WHAT YOU SHOULD DO
Beginning with the line below that contains "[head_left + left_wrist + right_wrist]" and ending with the line that contains "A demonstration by", copy every line exactly. Copy nothing else.

SUPPLIED MATERIAL

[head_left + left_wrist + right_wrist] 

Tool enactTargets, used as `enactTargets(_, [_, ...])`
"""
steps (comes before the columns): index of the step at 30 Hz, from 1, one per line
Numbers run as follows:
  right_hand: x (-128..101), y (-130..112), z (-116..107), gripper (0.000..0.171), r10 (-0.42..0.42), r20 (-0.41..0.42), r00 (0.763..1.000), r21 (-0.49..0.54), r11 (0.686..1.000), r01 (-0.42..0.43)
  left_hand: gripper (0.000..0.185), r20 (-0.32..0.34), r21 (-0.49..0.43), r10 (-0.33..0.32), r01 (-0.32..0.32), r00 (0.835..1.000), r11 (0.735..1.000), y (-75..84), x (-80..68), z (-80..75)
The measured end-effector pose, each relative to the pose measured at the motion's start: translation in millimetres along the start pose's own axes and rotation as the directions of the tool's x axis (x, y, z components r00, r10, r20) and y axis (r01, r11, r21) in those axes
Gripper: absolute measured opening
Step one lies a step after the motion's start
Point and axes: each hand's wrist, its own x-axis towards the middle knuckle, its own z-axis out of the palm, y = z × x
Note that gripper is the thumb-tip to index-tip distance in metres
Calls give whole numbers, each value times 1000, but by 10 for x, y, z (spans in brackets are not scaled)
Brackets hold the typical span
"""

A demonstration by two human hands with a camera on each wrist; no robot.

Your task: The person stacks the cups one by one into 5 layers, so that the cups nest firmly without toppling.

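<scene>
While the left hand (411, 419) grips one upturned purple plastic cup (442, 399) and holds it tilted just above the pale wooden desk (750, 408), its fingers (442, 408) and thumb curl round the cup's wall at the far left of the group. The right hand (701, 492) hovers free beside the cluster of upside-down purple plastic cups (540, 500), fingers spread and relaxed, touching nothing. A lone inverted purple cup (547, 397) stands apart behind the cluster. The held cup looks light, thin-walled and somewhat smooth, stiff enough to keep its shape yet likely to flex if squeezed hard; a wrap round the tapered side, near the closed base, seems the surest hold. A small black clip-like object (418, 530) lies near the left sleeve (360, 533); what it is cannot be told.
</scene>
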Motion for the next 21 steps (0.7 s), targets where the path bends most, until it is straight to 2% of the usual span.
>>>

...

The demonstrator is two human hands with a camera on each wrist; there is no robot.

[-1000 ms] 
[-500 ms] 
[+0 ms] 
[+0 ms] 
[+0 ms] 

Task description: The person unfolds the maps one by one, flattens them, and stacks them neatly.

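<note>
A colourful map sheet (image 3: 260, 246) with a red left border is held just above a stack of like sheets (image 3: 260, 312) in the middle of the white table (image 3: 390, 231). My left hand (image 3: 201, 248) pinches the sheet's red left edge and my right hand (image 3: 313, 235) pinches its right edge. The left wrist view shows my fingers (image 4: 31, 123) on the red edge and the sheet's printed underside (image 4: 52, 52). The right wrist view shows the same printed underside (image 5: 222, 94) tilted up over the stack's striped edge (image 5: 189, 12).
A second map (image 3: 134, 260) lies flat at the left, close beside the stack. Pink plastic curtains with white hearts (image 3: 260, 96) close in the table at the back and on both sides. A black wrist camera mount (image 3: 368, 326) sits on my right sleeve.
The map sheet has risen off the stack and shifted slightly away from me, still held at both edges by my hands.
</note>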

TASK RESPONSE
[head_left + left_wrist + right_wrist] 

Tool enactTargets, used as `enactTargets(_, [_, ...])`
"""
steps (comes before the columns): index of the step at 30 Hz, from 1, one per line
Numbers run as follows:
  right_hand: x (-128..101), y (-130..112), z (-116..107), gripper (0.000..0.171), r10 (-0.42..0.42), r20 (-0.41..0.42), r00 (0.763..1.000), r21 (-0.49..0.54), r11 (0.686..1.000), r01 (-0.42..0.43)
  left_hand: gripper (0.000..0.185), r20 (-0.32..0.34), r21 (-0.49..0.43), r10 (-0.33..0.32), r01 (-0.32..0.32), r00 (0.835..1.000), r11 (0.735..1.000), y (-75..84), x (-80..68), z (-80..75)
The measured end-effector pose, each relative to the pose measured at the motion's start: translation in millimetres along the start pose's own axes and rotation as the directions of the tool's x axis (x, y, z components r00, r10, r20) and y axis (r01, r11, r21) in those axes
Gripper: absolute measured opening
Step one lies a step after the motion's start
Point and axes: each hand's wrist, its own x-axis towards the middle knuckle, its own z-axis out of the palm, y = z × x
Note that gripper is the thumb-tip to index-tip distance in metres
Calls give whole numbers, each value times 1000, but by 10 for x, y, z (spans in brackets are not scaled)
Brackets hold the typical span
"""

A demonstration by two human hands with a camera on each wrist; no robot.

No additional output will be generated.